Supplied entries:
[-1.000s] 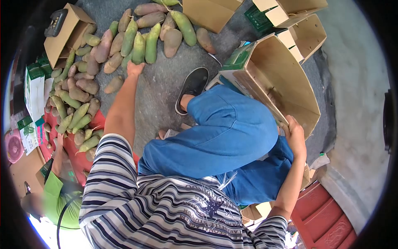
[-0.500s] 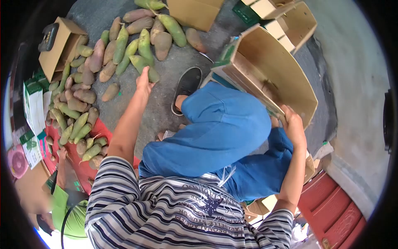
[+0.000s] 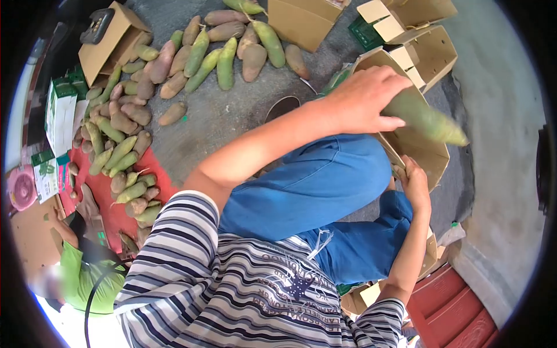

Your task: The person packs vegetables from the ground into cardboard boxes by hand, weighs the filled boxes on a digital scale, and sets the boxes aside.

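Note:
My left hand reaches across my body with thumb and fingers around one end of a green radish. The radish is blurred, and its pale tip points right, above the opening of a cardboard box. Beside my knee, my right hand grips the near edge of that same box, which is tilted. The left forearm and hand hide part of the box. On the floor ahead lie several loose green radishes and brownish-pink ones.
A heap of radishes spreads along the left, partly on a red mat. Cardboard boxes stand at the far side, with more open boxes at the upper right. A person in a green shirt is at lower left.
My left hand has lifted the green radish off the floor and carried it right, over the box. My right hand still holds the box edge.

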The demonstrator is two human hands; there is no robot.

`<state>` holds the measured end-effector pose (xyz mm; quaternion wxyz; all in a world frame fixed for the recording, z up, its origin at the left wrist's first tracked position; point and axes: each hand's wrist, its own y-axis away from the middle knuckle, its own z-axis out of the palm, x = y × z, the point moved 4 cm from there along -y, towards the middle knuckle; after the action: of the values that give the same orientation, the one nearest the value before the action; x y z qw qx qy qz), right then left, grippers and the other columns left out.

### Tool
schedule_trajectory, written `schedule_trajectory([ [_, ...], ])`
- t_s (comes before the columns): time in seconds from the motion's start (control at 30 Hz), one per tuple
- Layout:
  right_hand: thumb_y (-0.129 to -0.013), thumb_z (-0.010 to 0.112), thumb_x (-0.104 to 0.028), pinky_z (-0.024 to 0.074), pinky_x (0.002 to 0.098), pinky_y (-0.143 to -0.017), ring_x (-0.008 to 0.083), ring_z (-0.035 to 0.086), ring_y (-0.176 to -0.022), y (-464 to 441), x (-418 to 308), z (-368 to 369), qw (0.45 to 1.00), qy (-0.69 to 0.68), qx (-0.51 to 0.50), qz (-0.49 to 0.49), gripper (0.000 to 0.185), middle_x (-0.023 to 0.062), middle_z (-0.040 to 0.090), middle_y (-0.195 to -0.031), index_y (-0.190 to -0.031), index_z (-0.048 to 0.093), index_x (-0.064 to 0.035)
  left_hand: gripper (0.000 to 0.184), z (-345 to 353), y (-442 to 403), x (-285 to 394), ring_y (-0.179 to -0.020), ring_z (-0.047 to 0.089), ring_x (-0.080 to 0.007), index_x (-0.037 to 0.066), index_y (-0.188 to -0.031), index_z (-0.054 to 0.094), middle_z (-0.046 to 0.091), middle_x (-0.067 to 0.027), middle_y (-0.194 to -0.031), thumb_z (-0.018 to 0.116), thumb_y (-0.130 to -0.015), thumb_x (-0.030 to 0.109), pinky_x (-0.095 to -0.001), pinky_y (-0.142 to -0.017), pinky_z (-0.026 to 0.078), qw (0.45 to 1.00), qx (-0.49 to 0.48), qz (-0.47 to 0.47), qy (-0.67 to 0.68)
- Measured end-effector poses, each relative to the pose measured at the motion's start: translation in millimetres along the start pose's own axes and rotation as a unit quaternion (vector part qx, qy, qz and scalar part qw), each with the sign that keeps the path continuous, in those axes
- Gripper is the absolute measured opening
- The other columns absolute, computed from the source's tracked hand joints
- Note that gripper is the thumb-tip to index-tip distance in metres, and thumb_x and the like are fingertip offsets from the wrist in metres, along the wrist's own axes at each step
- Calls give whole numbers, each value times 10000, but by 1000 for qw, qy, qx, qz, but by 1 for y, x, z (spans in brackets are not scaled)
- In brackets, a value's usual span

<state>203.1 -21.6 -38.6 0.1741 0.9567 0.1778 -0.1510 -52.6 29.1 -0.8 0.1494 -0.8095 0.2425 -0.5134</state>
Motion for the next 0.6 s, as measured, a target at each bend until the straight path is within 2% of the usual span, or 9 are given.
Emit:
schedule_trajectory([
  [0.07,-818,603,-67,459,413,-746,384,577,-898,-1,-4,-2,1000,-2,-9,4,214,189,603,-943,-1025,567,-25,522,-8,6,-4,-1034,537,-310,44,-1164,528,554,-149,-1094,717,-729,263,-390,-889,439,996,88,18,-8],
  [0.13,-819,606,-70,460,407,-748,380,579,-895,0,-2,1,1000,0,-20,7,223,186,604,-947,-1034,567,-23,428,-28,24,-36,-1005,558,-286,34,-1109,566,575,-140,-1067,693,-757,243,-371,-869,448,989,142,-48,-13],
  [0.23,-820,609,-75,459,402,-742,377,578,-879,1,4,3,1000,7,-24,5,221,181,601,-936,-1031,568,-22,311,-58,84,-124,-955,580,-257,21,-1037,595,604,-132,-995,653,-783,191,-356,-832,462,953,214,-183,-110],
  [0.3,-818,610,-75,457,401,-730,377,575,-861,2,-1,0,1000,0,-2,12,206,178,595,-915,-1013,567,-22,283,-80,140,-188,-915,586,-275,19,-1005,600,603,-155,-967,649,-776,177,-356,-829,465,909,239,-237,-246],
  [0.4,-819,610,-72,451,396,-714,377,567,-833,-1,4,1,1000,-2,-8,2,180,181,580,-888,-985,565,-19,343,-111,217,-250,-996,539,-366,-16,-1022,562,582,-226,-1015,634,-740,167,-416,-889,428,841,238,-379,-304],
  [0.43,-820,610,-73,450,394,-711,377,563,-828,-2,2,0,1000,-6,-14,4,176,183,577,-885,-981,565,-19,364,-109,224,-259,-991,536,-372,-9,-1032,559,579,-231,-1020,643,-734,182,-422,-883,426,843,233,-367,-317],
  [0.47,-821,610,-74,449,392,-708,377,560,-823,-2,-2,-2,1000,-11,-20,7,171,184,574,-882,-976,565,-18,448,-122,259,-286,-1038,526,-376,-17,-1104,535,562,-246,-1078,653,-731,202,-417,-916,418,808,215,-461,-296],
  [0.5,-822,609,-75,448,390,-705,378,557,-817,-3,-4,-3,999,-16,-26,9,167,186,570,-879,-972,565,-17,514,-126,278,-306,-1083,513,-376,-39,-1146,508,546,-255,-1128,666,-733,224,-411,-942,407,786,206,-506,-289],
  [0.6,-824,612,-81,445,388,-696,381,548,-806,-5,3,0,999,-6,-35,9,162,188,566,-875,-965,566,-16,678,-125,303,-337,-1190,465,-356,-92,-1235,431,494,-265,-1247,703,-733,273,-389,-997,377,750,204,-588,-224],
])
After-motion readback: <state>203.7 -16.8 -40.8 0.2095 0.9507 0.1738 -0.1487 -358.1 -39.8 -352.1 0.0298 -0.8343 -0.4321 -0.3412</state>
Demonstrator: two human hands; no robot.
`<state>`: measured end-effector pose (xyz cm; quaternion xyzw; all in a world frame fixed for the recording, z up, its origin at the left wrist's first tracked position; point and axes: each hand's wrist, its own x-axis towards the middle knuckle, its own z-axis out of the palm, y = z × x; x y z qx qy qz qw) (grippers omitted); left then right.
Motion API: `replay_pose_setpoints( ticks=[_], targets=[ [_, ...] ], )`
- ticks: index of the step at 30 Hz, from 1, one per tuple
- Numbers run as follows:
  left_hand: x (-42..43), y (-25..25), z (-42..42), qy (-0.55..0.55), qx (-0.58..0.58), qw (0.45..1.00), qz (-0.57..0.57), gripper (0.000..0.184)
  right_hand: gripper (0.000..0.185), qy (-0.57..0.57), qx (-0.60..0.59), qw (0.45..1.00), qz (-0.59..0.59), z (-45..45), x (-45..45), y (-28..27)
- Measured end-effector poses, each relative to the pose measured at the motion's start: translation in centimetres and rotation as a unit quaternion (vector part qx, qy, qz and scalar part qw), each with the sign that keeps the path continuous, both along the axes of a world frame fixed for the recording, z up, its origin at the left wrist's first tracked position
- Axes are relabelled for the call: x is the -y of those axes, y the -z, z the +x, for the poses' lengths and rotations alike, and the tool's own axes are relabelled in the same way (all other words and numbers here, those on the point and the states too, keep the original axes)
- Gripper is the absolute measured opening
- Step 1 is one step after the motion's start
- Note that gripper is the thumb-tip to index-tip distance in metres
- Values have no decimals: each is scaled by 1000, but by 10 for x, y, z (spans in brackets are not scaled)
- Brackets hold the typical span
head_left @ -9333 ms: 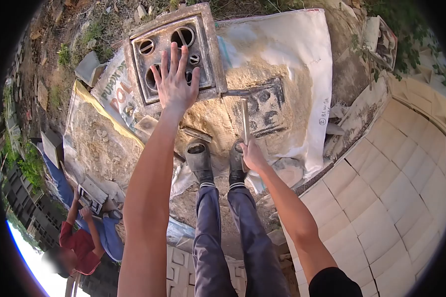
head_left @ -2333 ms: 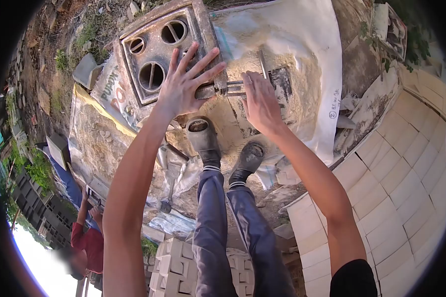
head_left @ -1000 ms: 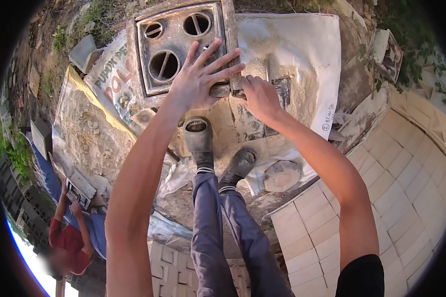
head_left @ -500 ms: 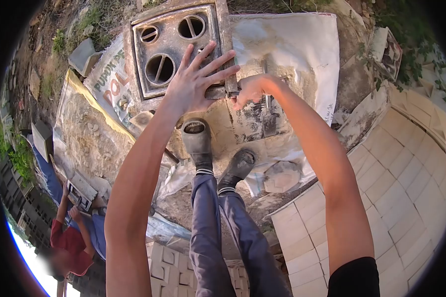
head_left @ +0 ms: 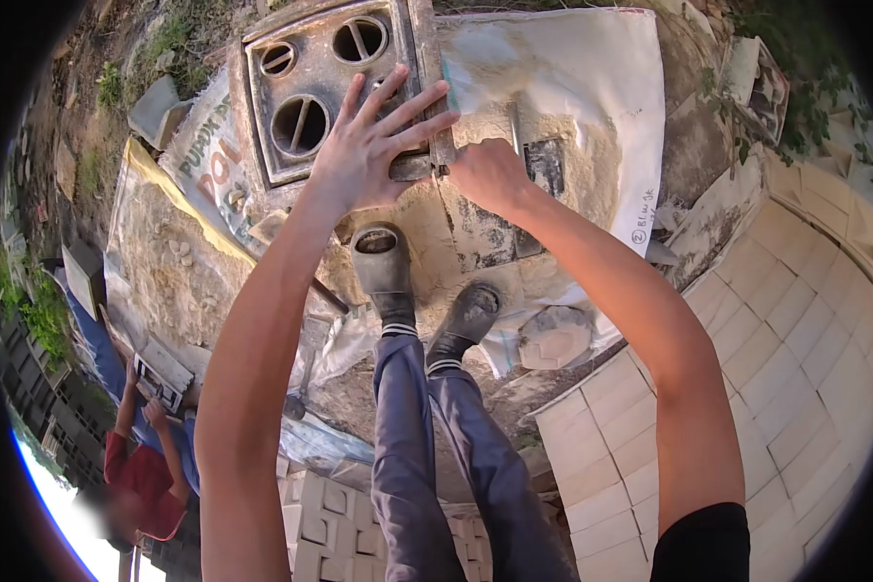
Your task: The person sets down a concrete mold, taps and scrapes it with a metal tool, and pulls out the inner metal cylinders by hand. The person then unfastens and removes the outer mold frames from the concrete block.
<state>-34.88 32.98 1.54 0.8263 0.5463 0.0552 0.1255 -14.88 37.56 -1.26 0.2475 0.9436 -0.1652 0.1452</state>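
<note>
A metal mould [head_left: 247, 112], boxed by a heavy rusty frame, has round openings with a bar across each. My left hand [head_left: 371, 150] lies on its near right part, fingers spread. At the frame's near right corner is my right hand [head_left: 490, 177], its fingers curled closed against a small dark metal fitting [head_left: 442, 170]. Whatever those fingers hold is hidden. Right beside this hand, a flat-bladed tool with a metal handle [head_left: 515, 126] lies on the sandy sheet, partly covered by my wrist.
A white sack sheet [head_left: 635, 116] dusted with sand lies under the mould. My shoes [head_left: 383, 267] stand just in front. Stacked pale blocks [head_left: 592, 456] fill the lower right. At left, another person in a red shirt [head_left: 145, 480] handles a block-like piece [head_left: 160, 383].
My right hand has turned and curled into a fist at the mould's corner, where its fingers reached lower before. My left hand stays spread on the mould. The view has shifted slightly.
</note>
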Motion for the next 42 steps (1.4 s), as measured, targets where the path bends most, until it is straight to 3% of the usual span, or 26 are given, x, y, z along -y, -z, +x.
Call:
replay_pose_setpoints(
  ticks=[2, 9, 11, 12, 13, 15, 16, 17, 18, 19, 21, 25, 27, 29, 30, 32, 33, 35, 37, 38, 39, 40, 42],
  targets=[
    [1, 0, 0, 0, 2, 1000, 2, 87, 12, 108, -44, 993, -34, 5, 7, 2],
    [1, 1, 0, -2, 3, 1000, 8, 86, 20, 90, -14, 994, -64, -4, -16, 12],
    [0, 0, 0, -2, -1, 1000, 5, 86, 29, 82, 127, 931, -332, -11, -37, 14],
    [0, 0, 0, 0, -4, 1000, 0, 87, 29, 82, 125, 932, -330, -14, -44, 16],
    [-1, 0, -1, 1, -6, 1000, 4, 87, 29, 120, 198, 860, -455, -18, -51, 18],
    [0, 0, 0, 2, -19, 1000, -6, 87, 29, 155, 267, 763, -568, -16, -50, 17],
    [1, 0, 0, 3, -24, 1000, -12, 87, 28, 181, 159, 873, -425, -11, -38, 5],
    [1, 0, 0, 1, -23, 1000, -11, 87, 27, 198, 46, 943, -264, -4, -22, -8],
    [1, 0, 1, 1, -17, 1000, -9, 87, 20, 209, -99, 968, -101, 7, 5, 5],
    [0, 0, 0, 0, -13, 1000, -5, 86, 20, 205, -99, 969, -100, 12, 17, 8],
    [0, 0, 0, -5, -10, 1000, -8, 86, 21, 106, -164, 960, 198, 17, 28, 11],
    [1, 1, -1, -2, -2, 1000, -12, 87, 24, 149, -38, 983, 98, 2, 22, 21],
    [2, 2, -1, 0, -2, 1000, -13, 88, 21, 151, -50, 986, 52, 4, 11, 13],
    [1, 2, 0, -2, 0, 1000, -8, 88, 19, 133, 13, 987, -88, 3, -1, 5],
    [1, 1, 0, 0, 0, 1000, -10, 88, 19, 133, 16, 987, -89, 3, -7, 9],
    [0, -1, -1, 0, 0, 1000, -7, 88, 20, 101, 87, 949, -287, 0, -28, 19],
    [1, 0, 0, 0, 2, 1000, -10, 88, 20, 103, 86, 949, -286, -3, -37, 20],
    [0, 0, -1, 0, 3, 1000, -9, 88, 22, 106, 243, 861, -435, -11, -51, 20],
    [0, -2, 0, 1, -15, 1000, -25, 89, 22, 111, 237, 861, -437, -9, -36, 21],
    [-1, -2, 0, 1, -15, 1000, -24, 89, 20, 167, 95, 947, -259, -6, -11, 15],
    [0, -2, -1, 1, -27, 999, -24, 89, 19, 210, -53, 974, -66, -2, 12, 7],
    [-1, -3, 0, 0, -39, 999, -22, 89, 15, 135, -115, 982, 70, 3, 27, 1],
    [-2, -3, 1, 0, -43, 999, -25, 89, 14, 130, -88, 985, 68, 3, 22, 3]
  ],
)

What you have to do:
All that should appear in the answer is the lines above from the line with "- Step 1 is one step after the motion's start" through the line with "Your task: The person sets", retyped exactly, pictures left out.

Task solution:
- Step 1 is one step after the motion's start
- Note that gripper is the thumb-tip to index-tip distance in metres
- Values have no decimals: each is scaled by 1000, but by 10 for x, y, z (spans in brackets are not scaled)
- Brackets hold the typical span
head_left @ -9333 ms: 
head_left @ -2333 ms: 
head_left @ -1000 ms: 
head_left @ -500 ms: 
head_left @ +0 ms: 
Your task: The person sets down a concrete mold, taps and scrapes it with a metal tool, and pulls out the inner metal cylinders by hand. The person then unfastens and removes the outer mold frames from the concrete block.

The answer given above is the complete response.